By on November 24, 2017

Nissan R32 GT-R

Nissan R32 GT-R owners in Japan will be able to enjoy wheeling their treasured rides around a lot longer, thanks to a program making new replacement parts available.

The parts will go on sale in Japan the first week of December as part of the new NISMO Heritage program, meaning that poorly modified R32 Godzillas hacked together in the wake of each Fast & Furious movie can now be properly restored.

The program is a joint activity of Nissan, NISMO, Autech Japan, and their suppliers. As a first step, NISMO Heritage will offer parts for the R32 Skyline GT-R, which was produced between August 1989 and January 1995.

The GT-R has a cult following around the globe, with the R32 starting to show up in limited numbers on American highways (now that it’s finally eligible for import).

NISMO has a good rap for supporting Skyline GT-R owners. Now, after studying the remanufacturing and resupplying of discontinued parts for the R32 – especially ones that are indispensable for the car to drive or to pass regular vehicle inspections in Japan – NISMO has decided to sell about 80 parts at the outset of the program. These include harnesses, hoses, emblems, and other exterior components.

If the project goes well, further consideration will be given to expanding the range of R32 parts on offer, as well as broadening the program’s scope to include the R33 and R34 GT-R models. When certain parts can’t be reproduced due to operational difficulties at original suppliers, NISMO will consider methods of replacing these parts using substitute, rebuilt or overhauled products, as well as NISMO-tuned parts.

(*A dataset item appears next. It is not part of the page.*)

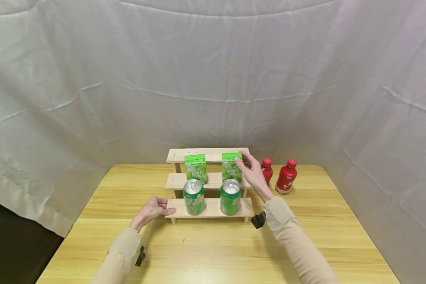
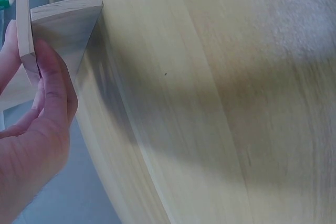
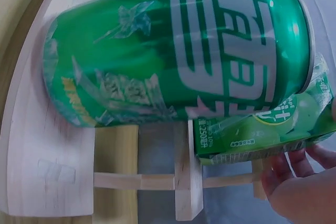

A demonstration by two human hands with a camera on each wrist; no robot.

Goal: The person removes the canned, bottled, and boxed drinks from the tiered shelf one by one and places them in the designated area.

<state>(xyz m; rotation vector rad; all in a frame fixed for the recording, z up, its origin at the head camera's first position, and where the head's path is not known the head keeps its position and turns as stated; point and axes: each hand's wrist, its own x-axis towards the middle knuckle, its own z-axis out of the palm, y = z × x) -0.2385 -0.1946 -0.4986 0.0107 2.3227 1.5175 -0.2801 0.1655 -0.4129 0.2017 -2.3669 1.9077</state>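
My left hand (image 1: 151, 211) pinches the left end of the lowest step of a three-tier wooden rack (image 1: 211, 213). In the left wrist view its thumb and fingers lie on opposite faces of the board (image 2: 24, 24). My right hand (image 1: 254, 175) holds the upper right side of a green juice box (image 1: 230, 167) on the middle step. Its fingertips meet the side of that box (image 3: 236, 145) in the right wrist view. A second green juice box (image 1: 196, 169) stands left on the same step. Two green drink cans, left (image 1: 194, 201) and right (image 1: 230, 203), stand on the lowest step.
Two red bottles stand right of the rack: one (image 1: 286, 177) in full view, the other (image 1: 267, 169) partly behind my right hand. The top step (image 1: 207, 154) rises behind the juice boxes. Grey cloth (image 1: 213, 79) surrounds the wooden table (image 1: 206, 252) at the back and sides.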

In Europe, the R32 took the overall victory in the Spa 24 in 1991. It won the Australian Touring Car Championship for the first time in 1991, followed by another championship in 1992. The model saw Bathurst 1000 victories in both years. In Japan, the R32 scored wins in every Japanese Touring Car Championship race during the 1990, 1991, 1992 and 1993 seasons. Gamers will surely know that the car’s inclusion in Gran Turismo served to cement its status as a fan favorite.

The new NISMO Heritage parts will be on display at the NISMO Festival, held this weekend at Fuji Speedway in Shizuoka Prefecture, Japan.

[Images: Nissan]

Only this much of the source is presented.